Más allá de la comida, no. El arte contemporáneo peruano no suena. Por ejemplo, a Eielson lo conocen en Europa, pero en América Latina recién lo conocen y en Perú es aún más reciente. Chambi era conocido en Argentina, pero en Lima, por el racismo, no lo conocía nadie. Vamos a ver qué pasa en los próximos diez o quince años. Yo veo mejor el arte.
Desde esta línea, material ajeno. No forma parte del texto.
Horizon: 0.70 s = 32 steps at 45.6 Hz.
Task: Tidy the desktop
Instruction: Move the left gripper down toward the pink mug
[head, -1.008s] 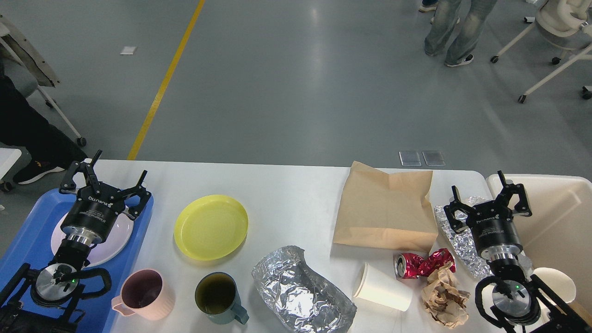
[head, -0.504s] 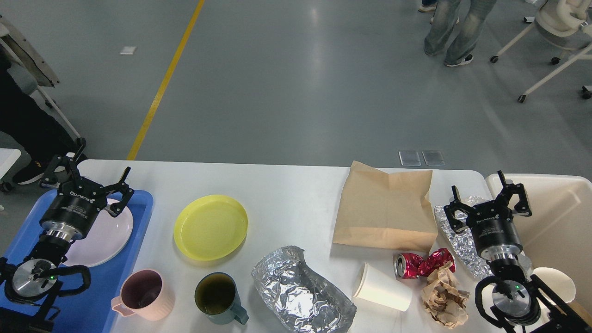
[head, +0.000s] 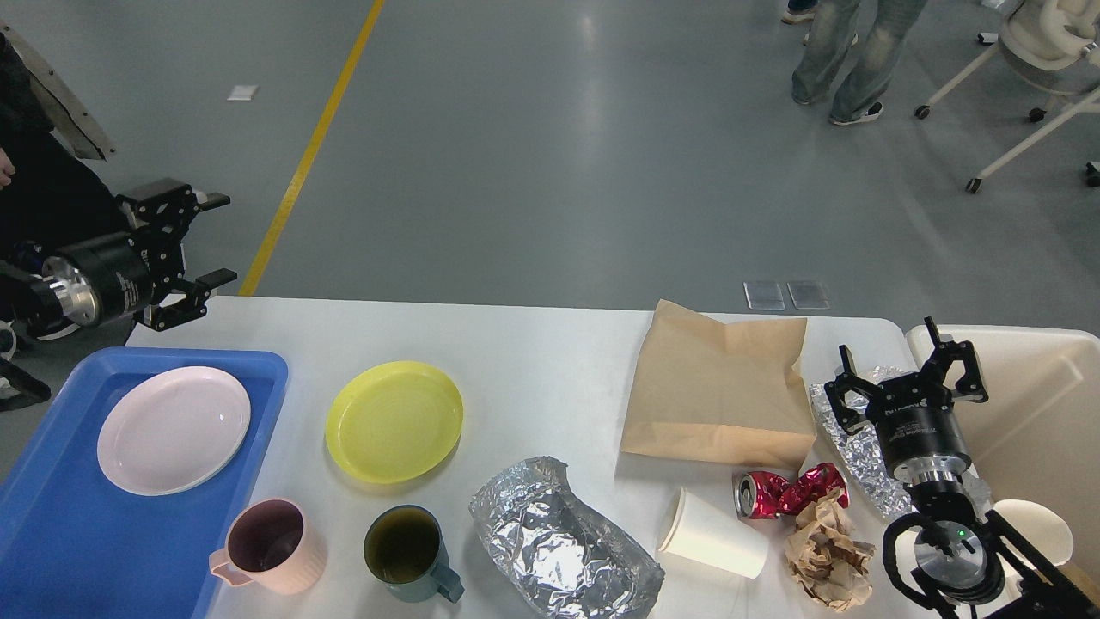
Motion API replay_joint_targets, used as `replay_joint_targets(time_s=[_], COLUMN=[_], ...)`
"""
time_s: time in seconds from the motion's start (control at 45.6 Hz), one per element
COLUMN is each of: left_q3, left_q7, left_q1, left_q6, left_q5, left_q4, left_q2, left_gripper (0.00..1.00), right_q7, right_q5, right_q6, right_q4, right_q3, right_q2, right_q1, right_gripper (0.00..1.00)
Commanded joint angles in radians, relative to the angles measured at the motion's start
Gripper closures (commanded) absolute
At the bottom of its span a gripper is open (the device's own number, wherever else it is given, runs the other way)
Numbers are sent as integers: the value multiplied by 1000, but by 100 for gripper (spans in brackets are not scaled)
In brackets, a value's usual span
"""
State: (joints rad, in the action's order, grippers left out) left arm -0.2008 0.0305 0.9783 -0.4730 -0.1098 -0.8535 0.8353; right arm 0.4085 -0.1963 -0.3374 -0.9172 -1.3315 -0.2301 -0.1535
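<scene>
Surface: the large white rounded-corner tabletop (head: 533, 361) is seen filling the lower half of the view.
Left hand (head: 204, 239): held in the air beyond the far left corner, fingers spread wide, nothing gripped.
Right hand (head: 902, 365): held above crumpled silver foil (head: 859, 447) near the right edge, fingers spread wide, nothing gripped.
Left edge: a pale pink round plate (head: 174, 429) is seen on a blue plastic tray (head: 77, 550).
Middle: a yellow round plate (head: 394, 420) is seen flat.
Right: a flat brown paper bag (head: 718, 387) is seen at the far edge.
</scene>
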Motion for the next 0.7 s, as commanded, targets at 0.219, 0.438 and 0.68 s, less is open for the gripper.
replay_joint_targets(time_s=[0.219,0.438,0.68], left_q3=[1133,1491,1596], left_q7=[8,-3,0], left_q1=[778,1144,1451], left_q6=[-68,-102,-298], left_q5=[-1,5,130], left_q4=[-54,-266,-499], left_q2=[-194,-447,-521], left_gripper=[3,3,5], right_q7=[1,1,1], right_q5=[0,0,0], right_q6=[0,0,0], right_q4=[0,0,0], right_q3=[0,0,0], right_q2=[0,0,0], right_q1=[0,0,0], right_gripper=[0,0,0])
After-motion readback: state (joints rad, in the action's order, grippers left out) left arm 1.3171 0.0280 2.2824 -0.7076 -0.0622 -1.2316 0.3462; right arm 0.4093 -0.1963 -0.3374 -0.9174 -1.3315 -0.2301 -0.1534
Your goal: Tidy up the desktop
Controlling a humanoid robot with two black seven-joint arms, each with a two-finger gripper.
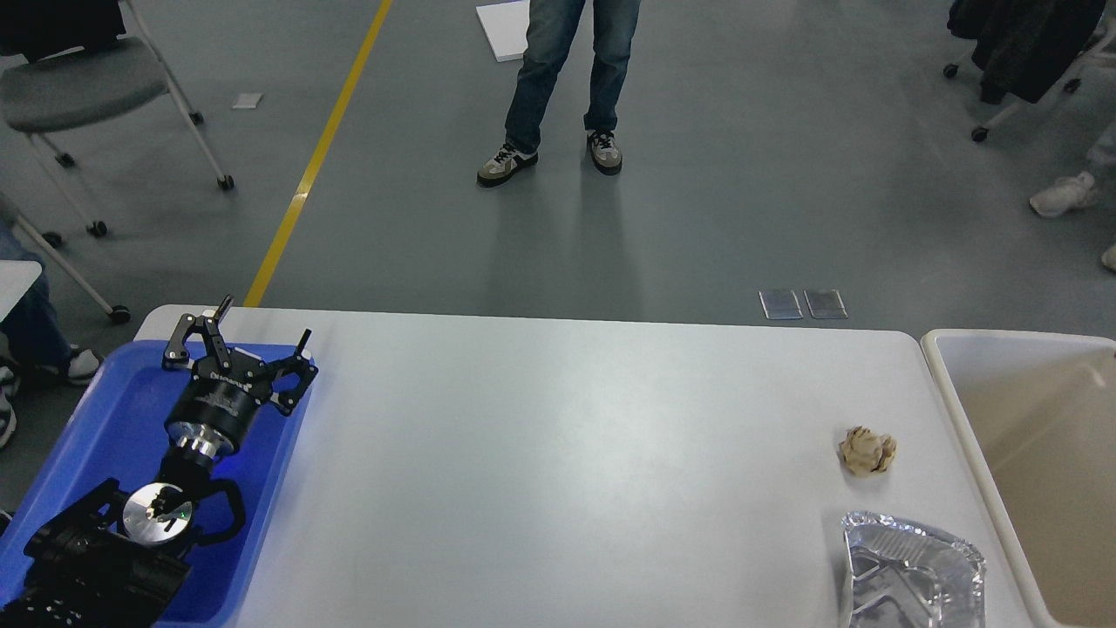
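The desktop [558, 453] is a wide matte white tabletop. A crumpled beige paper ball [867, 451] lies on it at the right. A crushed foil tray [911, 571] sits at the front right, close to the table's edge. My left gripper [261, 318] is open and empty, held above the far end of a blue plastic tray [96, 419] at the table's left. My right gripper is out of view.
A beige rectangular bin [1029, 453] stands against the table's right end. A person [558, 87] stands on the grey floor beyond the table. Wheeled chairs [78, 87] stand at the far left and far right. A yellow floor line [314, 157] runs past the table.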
¿Le ves futuro a las nuevas generaciones de artistas peruanos?
Sí, pero la institución del arte es joven. Los artistas recién están saliendo de las universidades. Antes salíamos de los bares. Yo salgo de los bares. La que me enseñó a dibujar fue la artista Cristina Gálvez. Yo no tenía plata en ese momento. Fui con mi carpetita, me presenté y le dije que no tenía plata para pagarle. «A ver tus dibujos…», me dijo. Los vio y me becó un año. No es que no haya opciones. Uno tiene que sacarse la timidez. Aquí hay muy buenos artistas.
Hay que aumentar los espacios alternativos. Las galerías trabajan con cinco artistas y el resto están en la cola. Los artistas tienen que armarse otros espacios. Por ejemplo, en el centro de Lima hay un colectivo de artistas que vieron un local que estaba cerrado, fueron a hablar con el dueño y le pidieron usarlo a cambio de pagar los servicios. Ahora ellos han abierto unos quiosquitos para vender arte. Lo hicieron ellos. No todo te lo puede dar el Estado o el privado porque la competencia es feroz. El trabajo de un artista está más ligado al sufrimiento que a cualquier otra cosa. Pero es una elección. Yo elegí hacer eso.
¿Cómo podemos producir buenos artistas si nos falta tanto como ciudad?
Porque hay dolor. A un artista le tienen que pasar cosas. Tiene que haber fricción. Aquí el dolor está plasmado. Ves gente que te pide plata por la calle, ves pobreza, abandono. Hoy en la mañana veía a una mujer cargando a su hijo y dos bolsas con productos para vender en la puerta de un hospital. La gente está habituada al dolor, pero yo no. Veo eso y me conmuevo. Se me retuerce todo.
¿A los artistas les gusta sufrir?
No, pero el dolor es uno de los motores. Si no tienes nada, si te va bien, si tienes plata, qué arte puedes hacer. Sería muy banal. Para hacer arte, tienes que tener algo para decir. No es una cuestión que solo va a salir de la técnica o de la interpretación. Tienes que tener alguna cosa interna que no soportes y que tengas ganas de tirárselo al mundo.